Mais ce mécanisme apparaît aujourd’hui insuffisant. La Commission veut aller plus loin. Cela signifie un contrôle plus strict vis-à-vis de chaque pays. Les autorités européennes veulent également introduire le benchmarking, c’est-à-dire la promotion du meilleur élève sur chaque point de la stratégie de Lisbonne avec l’incitation pour les autres de l’imiter. Concrètement, les Pays-Bas pourraient être propulsés comme modèle pour le système des fonds de pension privés, pour le développement du travail à temps partiel pour les femmes ou pour l’extension des agences intérimaires. Le Danemark servirait de référence pour la facilité des salariés à passer d’un boulot à un autre : un tiers d’entre eux change chaque année d’entreprise. La Grande-Bretagne et la Suède seront promues pour les privatisations et la libéralisation de certains services.

Déjà, les programmes de réforme nationaux contiennent de nouvelles avancées en ce sens. Certains pays affirment vouloir relever l’âge légal de la pension. C’est le cas de l’Allemagne qui passera progressivement à 67 ans à partir de 2012. D’autres pays ont décidé de pousser les handicapés, les invalides, les malades à travailler malgré tout. C’est le cas des Pays-Bas et des nations scandinaves.
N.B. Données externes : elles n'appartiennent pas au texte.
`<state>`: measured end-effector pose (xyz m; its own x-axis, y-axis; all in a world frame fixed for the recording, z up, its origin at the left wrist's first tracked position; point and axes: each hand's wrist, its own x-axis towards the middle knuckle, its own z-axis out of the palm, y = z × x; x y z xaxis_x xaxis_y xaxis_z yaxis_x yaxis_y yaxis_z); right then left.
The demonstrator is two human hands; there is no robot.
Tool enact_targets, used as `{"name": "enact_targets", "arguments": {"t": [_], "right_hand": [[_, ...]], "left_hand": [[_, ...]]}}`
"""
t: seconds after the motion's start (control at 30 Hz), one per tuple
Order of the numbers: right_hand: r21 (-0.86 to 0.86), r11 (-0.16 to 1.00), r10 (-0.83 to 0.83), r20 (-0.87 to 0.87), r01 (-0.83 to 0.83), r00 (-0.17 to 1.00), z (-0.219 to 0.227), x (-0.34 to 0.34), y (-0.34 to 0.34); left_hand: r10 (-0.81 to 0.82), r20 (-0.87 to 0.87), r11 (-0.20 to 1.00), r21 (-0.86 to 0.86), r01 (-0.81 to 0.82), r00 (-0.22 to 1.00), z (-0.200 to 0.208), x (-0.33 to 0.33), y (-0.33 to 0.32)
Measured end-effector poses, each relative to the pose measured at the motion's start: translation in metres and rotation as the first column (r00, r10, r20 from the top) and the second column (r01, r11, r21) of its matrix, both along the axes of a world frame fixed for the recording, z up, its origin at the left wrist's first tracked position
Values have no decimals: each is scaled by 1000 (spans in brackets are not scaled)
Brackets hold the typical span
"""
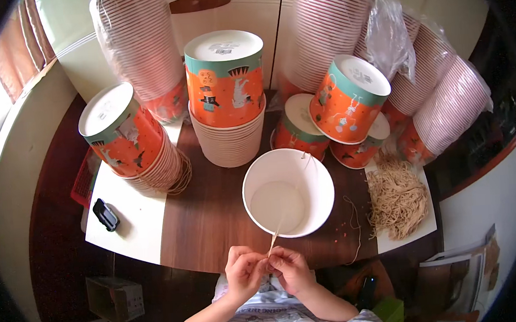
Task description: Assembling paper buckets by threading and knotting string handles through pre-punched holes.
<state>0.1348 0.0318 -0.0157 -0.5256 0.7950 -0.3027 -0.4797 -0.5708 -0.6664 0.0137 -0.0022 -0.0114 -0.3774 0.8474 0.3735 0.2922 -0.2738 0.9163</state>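
A white paper bucket (254,188) stands mouth up near the table's front edge, its inside facing me. Just below its near rim, my left hand (245,272) and my right hand (291,267) meet with their fingertips pinched together. Between them is a thin tan paper cord (273,241), which runs up to the bucket's near rim. Both hands are closed on this cord; its ends are hidden by the fingers. A short bit of cord also shows at the bucket's far rim.
Upside-down orange and green buckets (225,82) stand in stacks behind, beside tall plastic-wrapped stacks (326,30). A tangled heap of tan cord (397,199) lies at right, near a loose cord (358,226). At left sits a small black plastic object (105,215).
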Motion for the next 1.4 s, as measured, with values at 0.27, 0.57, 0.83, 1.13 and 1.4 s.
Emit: {"name": "enact_targets", "arguments": {"t": [0.27, 0.57, 0.83, 1.13, 1.4], "right_hand": [[116, 993, 26, -131, -11, 991, 3, -4, 5], [-41, 992, 112, -72, -115, 991, -5, 3, 0], [193, 981, -11, 34, 4, 999, 3, -7, -2], [397, 915, -177, 240, 70, 954, -2, -1, -6], [631, 762, -329, 183, 146, 926, 32, 11, -11]], "left_hand": [[114, -292, 963, 267, -33, 950, -2, -1, 0], [104, -53, 971, 222, -90, 993, -14, -2, 2], [71, -33, 992, 109, -67, 997, -21, -2, -4], [70, -177, 984, 172, -39, 982, -17, -1, 1], [78, -103, 984, 168, -60, 992, -14, 5, 12]]}}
Mais le plus intéressant est de voir que certaines Etats, qui ont déjà réalisé les objectifs de Lisbonne d’avoir un taux d’emploi de 70%, se fixent un palier supplémentaire. Ainsi, la Grande-Bretagne de Tony Blair est très explicite à cet égard : « Le Royaume Uni a déjà dépassé les trois cibles de taux d’emploi définis à Lisbonne [4]. (…) Le prochain défi pour le gouvernement est d’atteindre son propre objectif d’un taux d’emploi de 80%. Pour réaliser ceci, il faudra mettre au travail 2,5 millions de personnes supplémentaires. Cela pourrait inclure, par exemple, un million d’allocataires recevant des primes d’invalidité, 300.000 de parents vivant seuls et un million de personnes plus âgées. Ceci exige une réforme du système de bien-être axée sur l’amélioration de l’employabilité des gens et, de ce fait, de leurs vies, peu importe les circonstances »  [5].

Salariés ! Tant que vous avez un petit souffle de vie, vous devez le consacrer à travailler et ainsi à accroître la compétitivité des multinationales européennes. Voilà votre tâche et vous n’avez aucun droit d’y déroger. Tel est le slogan des autorités européennes et des différents Etats membres.
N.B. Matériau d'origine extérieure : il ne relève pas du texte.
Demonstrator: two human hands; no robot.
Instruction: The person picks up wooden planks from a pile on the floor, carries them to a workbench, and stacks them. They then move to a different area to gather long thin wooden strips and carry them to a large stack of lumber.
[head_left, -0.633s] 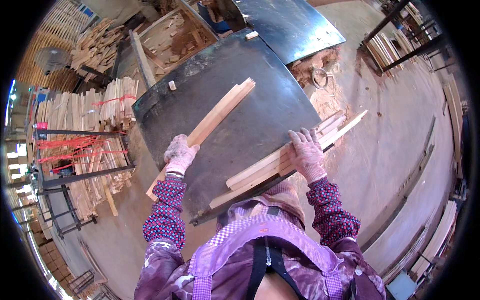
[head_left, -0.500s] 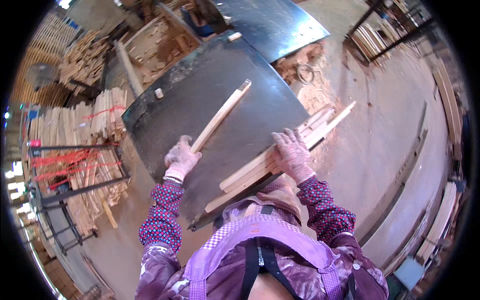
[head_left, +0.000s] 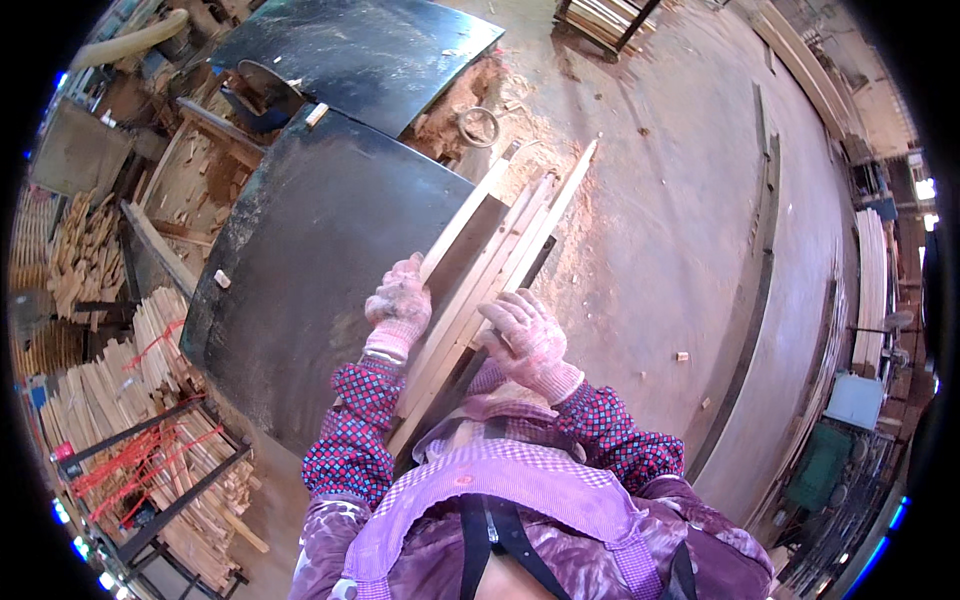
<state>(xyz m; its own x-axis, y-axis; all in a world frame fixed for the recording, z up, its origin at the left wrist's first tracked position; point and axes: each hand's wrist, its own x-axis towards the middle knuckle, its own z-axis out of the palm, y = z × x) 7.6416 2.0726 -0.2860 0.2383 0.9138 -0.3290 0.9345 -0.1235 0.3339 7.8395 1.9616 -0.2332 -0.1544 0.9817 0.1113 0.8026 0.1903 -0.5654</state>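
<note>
My left hand (head_left: 398, 305), in a pale dusty work glove, is closed around the near end of a narrow wooden strip (head_left: 465, 218). The strip slants up and away to the right, just left of a small row of similar wooden strips (head_left: 500, 248). That row lies along the right edge of a dark flat tabletop (head_left: 300, 260). My right hand (head_left: 525, 340), gloved too, has its fingers stretched out at the right side of the row, with the fingertips at the outer strip. Between the held strip and the row, a band of the table's surface shows.
A second dark metal table (head_left: 360, 55) stands beyond, with sawdust and a ring-shaped handle (head_left: 478, 127) at its side. Stacked strips with red ties sit on a black rack (head_left: 170, 490) at left. A small wood block (head_left: 222, 279) lies on the tabletop.
My left hand has carried its strip rightward, from over the table's middle to beside the row. My right hand has slid back off the row's top to its outer side. The view has turned.
</note>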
Que cela dégrade votre niveau de vie, que cela détériore votre situation familiale, que vous soyez obligés d’accepter des postes flexibles, précaires, mal payés, peu importe ! Vous devez accepter votre condition de soumis. Finie la société des loisirs, pour autant que vous ayez eu la possibilité d’y goûter, elle est désormais réservée à une minorité de grands actionnaires, de rentiers. Et pour cette poignée de privilégiés, il vous faudra tout sacrifier. La compétitivité l’exige ! Voilà le véritable programme social de Lisbonne. C’est pourquoi il faut le combattre.

Henri Houben

En marge du sommet européen des 23 et 24 mars 2006

Les pensions sont encore et toujours menacées

Une centaine de milliers de manifestants dans les rues de Bruxelles le 28 octobre 2005. Pour protester contre le pacte de solidarité entre générations, si mal nommé. En matière de solidarité, c’est plutôt l’inverse que cet accord impose. Puisqu’il maintient globalement les travailleurs plus « âgés » en poste et empêche ou frein les jeunes de postuler pour ces emplois.

En gros, trois grandes mesures ont été prises : la fin des préretraite à 58 ans, mais seulement à partir de 60 ans ; l’allongement du nombre d’années de carrière pour pouvoir bénéficier de cette prépension ; l’obligation pour les salariés de plus de 50 ans victimes des restructurations d’entreprises, de rester actifs et demandeurs d’emploi effectifs. La lutte menée en automne 2005 contre ce plan a permis d’ajouter des exceptions à la règle, notamment pour les travailleurs de la construction, ceux du métal, les conducteurs de train et ceux qui font la nuit.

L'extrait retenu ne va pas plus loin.